『IDE・現代の高等教育』No600 平成の大学改革再考(2018年5月号)を読んだ。印象に残った記述を書き留めておこう
「この発表(国立大学の法人化)は、全学長には大きな衝撃を与えたに違いない。長く学術行政にかかわり、また高等教育局長として常に大学人の思考に沿う形での政策実現に努めてきた者として、心傷む瞬間であった。ただ、内閣の一員としては民営化を避けるためとの説明はできず、いずれ分かることを祈るような気分であった」(遠山敦子)

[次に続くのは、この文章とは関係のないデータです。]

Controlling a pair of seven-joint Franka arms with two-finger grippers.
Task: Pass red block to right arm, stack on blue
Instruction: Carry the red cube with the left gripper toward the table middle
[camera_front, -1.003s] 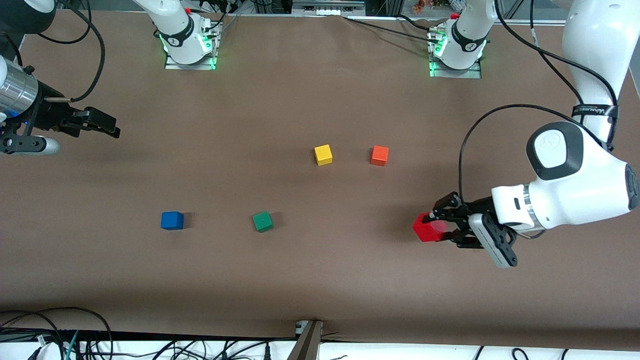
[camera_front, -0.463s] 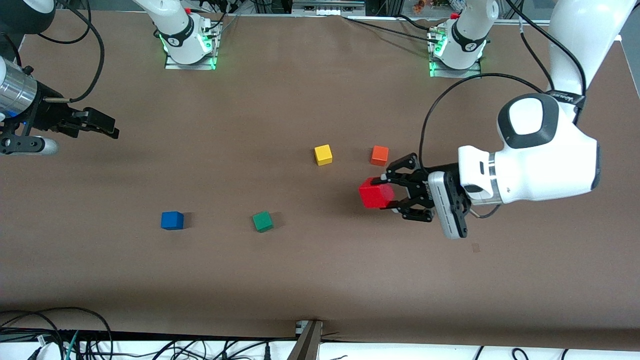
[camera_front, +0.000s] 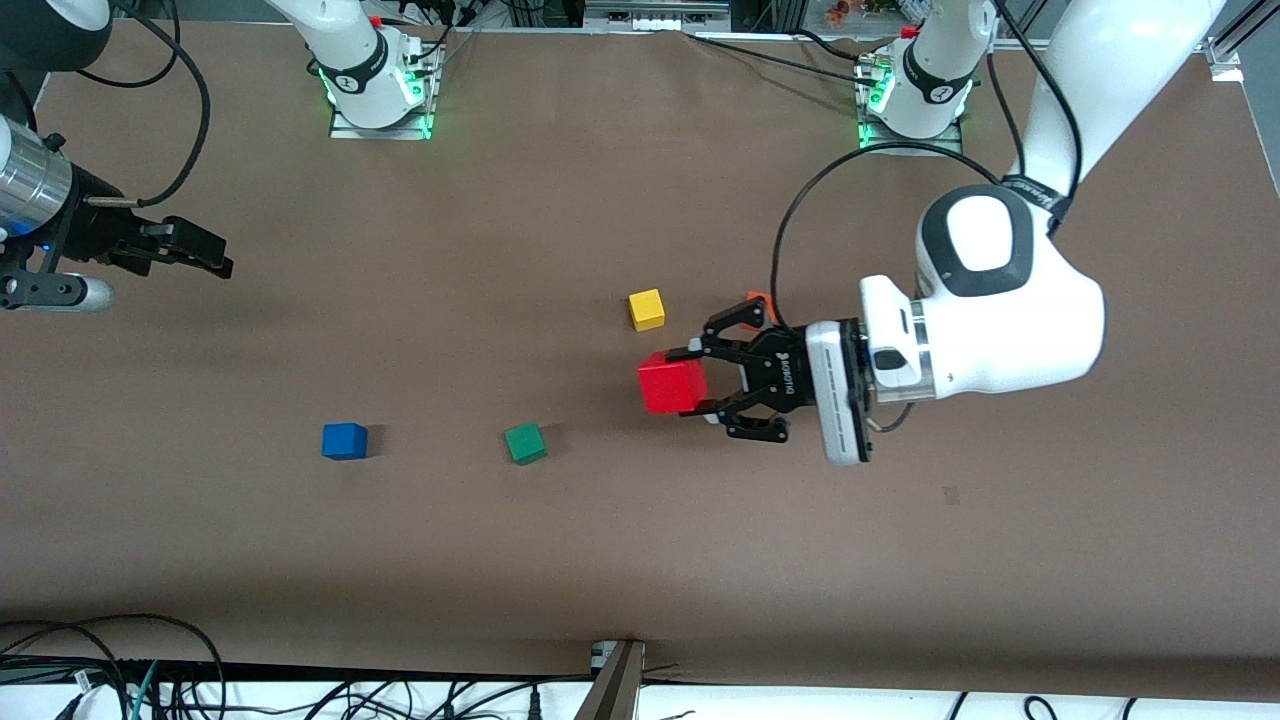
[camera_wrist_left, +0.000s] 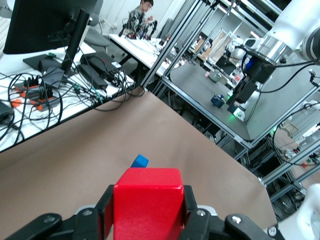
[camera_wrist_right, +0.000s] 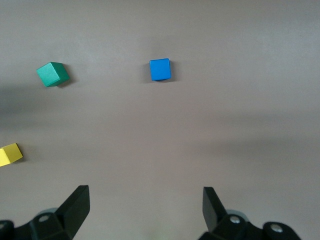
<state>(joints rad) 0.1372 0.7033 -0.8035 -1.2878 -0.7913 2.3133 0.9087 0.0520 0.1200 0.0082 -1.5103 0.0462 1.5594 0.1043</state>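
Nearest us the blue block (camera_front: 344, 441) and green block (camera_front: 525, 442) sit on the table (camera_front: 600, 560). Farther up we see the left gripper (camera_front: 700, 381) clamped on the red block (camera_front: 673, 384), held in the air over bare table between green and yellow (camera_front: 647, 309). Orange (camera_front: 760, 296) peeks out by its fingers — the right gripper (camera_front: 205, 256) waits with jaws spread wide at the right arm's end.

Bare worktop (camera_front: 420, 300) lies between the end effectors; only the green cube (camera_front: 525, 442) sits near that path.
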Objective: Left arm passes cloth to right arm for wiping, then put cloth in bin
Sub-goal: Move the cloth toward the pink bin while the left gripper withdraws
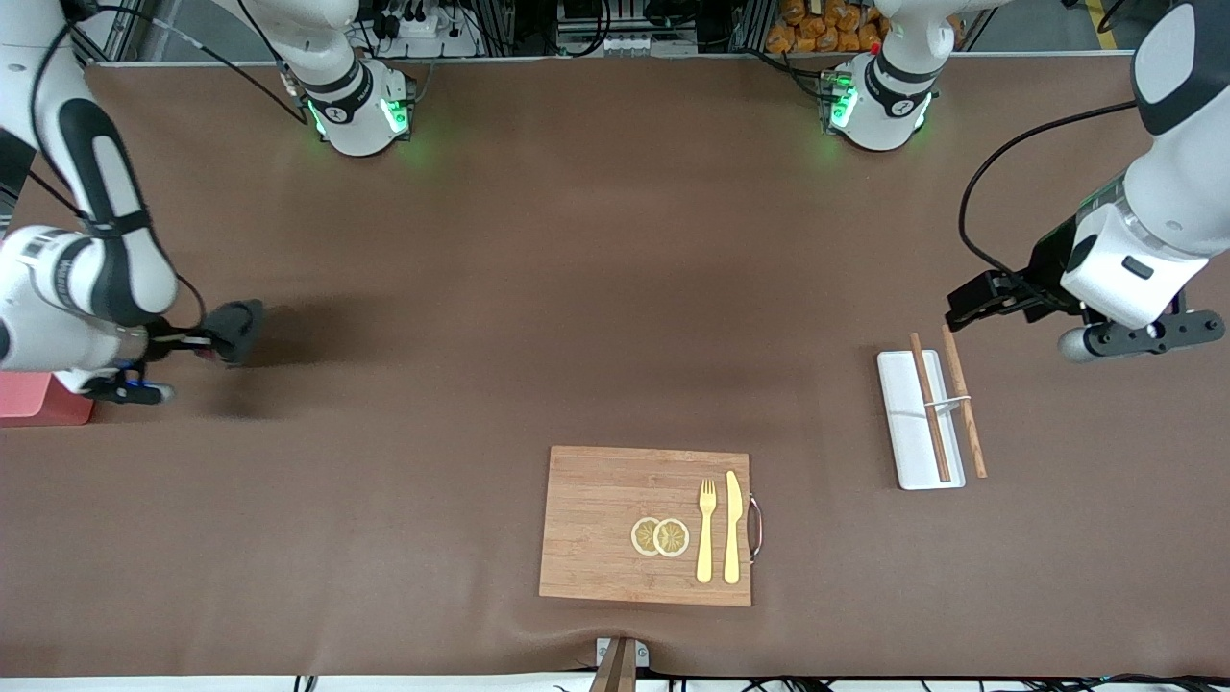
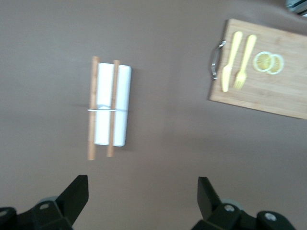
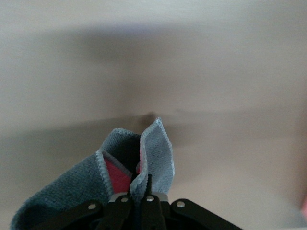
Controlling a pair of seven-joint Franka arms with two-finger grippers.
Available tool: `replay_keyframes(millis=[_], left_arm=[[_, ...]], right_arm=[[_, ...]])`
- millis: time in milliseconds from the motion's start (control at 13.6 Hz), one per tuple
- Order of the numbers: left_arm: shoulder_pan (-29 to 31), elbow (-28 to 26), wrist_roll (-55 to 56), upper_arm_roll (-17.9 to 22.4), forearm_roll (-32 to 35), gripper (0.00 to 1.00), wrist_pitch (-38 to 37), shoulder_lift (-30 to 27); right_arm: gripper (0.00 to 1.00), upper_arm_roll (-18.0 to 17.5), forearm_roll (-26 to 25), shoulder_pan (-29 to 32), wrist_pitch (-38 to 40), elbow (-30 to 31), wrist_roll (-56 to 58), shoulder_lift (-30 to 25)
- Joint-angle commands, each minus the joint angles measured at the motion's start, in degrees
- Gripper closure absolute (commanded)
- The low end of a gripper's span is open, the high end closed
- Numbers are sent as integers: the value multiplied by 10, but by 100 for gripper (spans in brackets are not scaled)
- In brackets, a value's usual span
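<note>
The charcoal-grey cloth (image 1: 236,329) hangs pinched in my right gripper (image 1: 204,343), just above the brown table near the right arm's end. In the right wrist view the cloth (image 3: 154,158) folds up between the shut fingers, with a pink underside showing. The pink bin (image 1: 38,399) shows only as a corner at the view's edge, beside the right arm and partly hidden by it. My left gripper (image 1: 964,303) is open and empty, held over the table beside the white tray (image 1: 914,437); its two fingers (image 2: 74,199) stand wide apart in the left wrist view.
The white tray (image 2: 122,108) carries two brown chopsticks (image 1: 930,408) on a small rest. A wooden board (image 1: 615,519) with lemon slices (image 1: 660,536), a yellow fork (image 1: 706,529) and a yellow knife (image 1: 732,526) lies near the front edge.
</note>
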State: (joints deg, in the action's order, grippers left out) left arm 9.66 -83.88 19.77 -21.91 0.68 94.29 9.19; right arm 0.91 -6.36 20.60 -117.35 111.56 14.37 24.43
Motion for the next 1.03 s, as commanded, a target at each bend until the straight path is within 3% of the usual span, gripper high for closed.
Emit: replay_keyframes(millis=[0, 220, 366, 440, 586, 659, 953], left_arm=[[10, -20, -12, -4, 23, 0, -15, -29], [21, -19, -12, -4, 24, 0, -24, -37], [11, -23, -13, 1, 60, 0, -31, -50], [-16, -24, -13, 26, 72, 0, -37, -55], [-108, -30, -27, 131, 73, 0, -46, -60], [-128, -40, -38, 161, 71, 0, -44, -68], [-131, -64, -46, 177, 59, 0, -32, -84]], right_arm=[[100, -13, -38, 67, -7, -1, 90, -13], [100, -13, -66, 112, -27, -6, 135, -12], [100, -14, -66, 111, -58, -4, 137, 3], [100, -14, -66, 108, -70, -4, 137, 12], [100, -17, -64, 98, -94, -2, 136, 39], [100, -19, -59, 84, -97, 0, 131, 45], [100, -19, 16, -22, -91, 6, 68, 51]])
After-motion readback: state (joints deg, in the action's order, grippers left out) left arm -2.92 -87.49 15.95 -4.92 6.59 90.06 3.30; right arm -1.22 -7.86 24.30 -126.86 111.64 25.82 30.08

「国立大学は2004年に法人化された。その結果、各大学の学長を中心とした管理運営体制の強化には目を見張るものがある。多くの成果がある一方、運営費交付金の減額は目を覆う惨状である。11年間に11%に及ぶ減少である」(有馬朗人)
「文科省の官僚は大変だ。日本の教育と科学を一生懸命に考え、政策を立てても、財布は、力のある「姑」(財務省)に握られている。加えて、経産省、内閣府という「小姑」が口出してくる。「小姑」たちは、口をそろえて,応用が大事だ、出口が見えないなどと言ってくる。姑も子姑も、そろって、競争原理主義者であり、経済第1主義者なのだ。」(黒木登志夫)
「大学審議会の後身である今の大学分科会には、もはやユニバーシティ・カウンシルの残像を見ることはできない」(天野郁夫)
以上を読むと、大学改革は、文科省 対 大学(人)という対決というよりは、政府・財務省・経産省・内閣府 対 文科省・大学(人)という対決のように感じる。前川前文部事務次官が主張していたのもこの構図のように思う。実際は、どうなのであろうか。